Thanks guys. I've scheduled an appointment with them and going to take it back this evening.


----------



## joeten (Dec 4, 2008)

*Re: Brand new macbook pro no longer working -- can't reinstall, recovery mode, etc.*

Good to hear.


----------



## MartyF81 (Jan 23, 2013)

*Re: Brand new macbook pro no longer working -- can't reinstall, recovery mode, etc.*



altjx said:


> Thanks guys.
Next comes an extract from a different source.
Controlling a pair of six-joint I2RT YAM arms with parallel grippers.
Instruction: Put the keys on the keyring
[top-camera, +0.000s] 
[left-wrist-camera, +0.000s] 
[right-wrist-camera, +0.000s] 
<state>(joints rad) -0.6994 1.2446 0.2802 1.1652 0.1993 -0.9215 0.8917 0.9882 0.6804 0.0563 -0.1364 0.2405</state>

I've scheduled an appointment with them and going to take it back this evening.


Unsolicited advice... the nicer you are to the Apple Genius.... the more willing they are going to be to swap it for a new machine outside the window. (The new machine swap window is 14 days).


----------



## altjx (Nov 30, 2010)

*Re: Brand new macbook pro no longer working -- can't reinstall, recovery mode, etc.*



MartyF81 said:


> Unsolicited advice... the nicer you are to the Apple Genius.... the more willing they are going to be to swap it for a new machine outside the window. (The new machine swap window is 14 days).


Ouch. I think it's been a little bit more than 14 days now. What other approach will they take since this is the case?


----------



## JMPC (Jan 15, 2011)

*Re: Brand new macbook pro no longer working -- can't reinstall, recovery mode, etc.*

It's under warranty so they will fix it or give you a new one. The 14 days is probably to swap or return it if you don't like it.


----------



## altjx (Nov 30, 2010)

*Re: Brand new macbook pro no longer working -- can't reinstall, recovery mode, etc.*



JMPC said:


> It's under warranty so they will fix it or give you a new one. The 14 days is probably to swap or return it if you don't like it.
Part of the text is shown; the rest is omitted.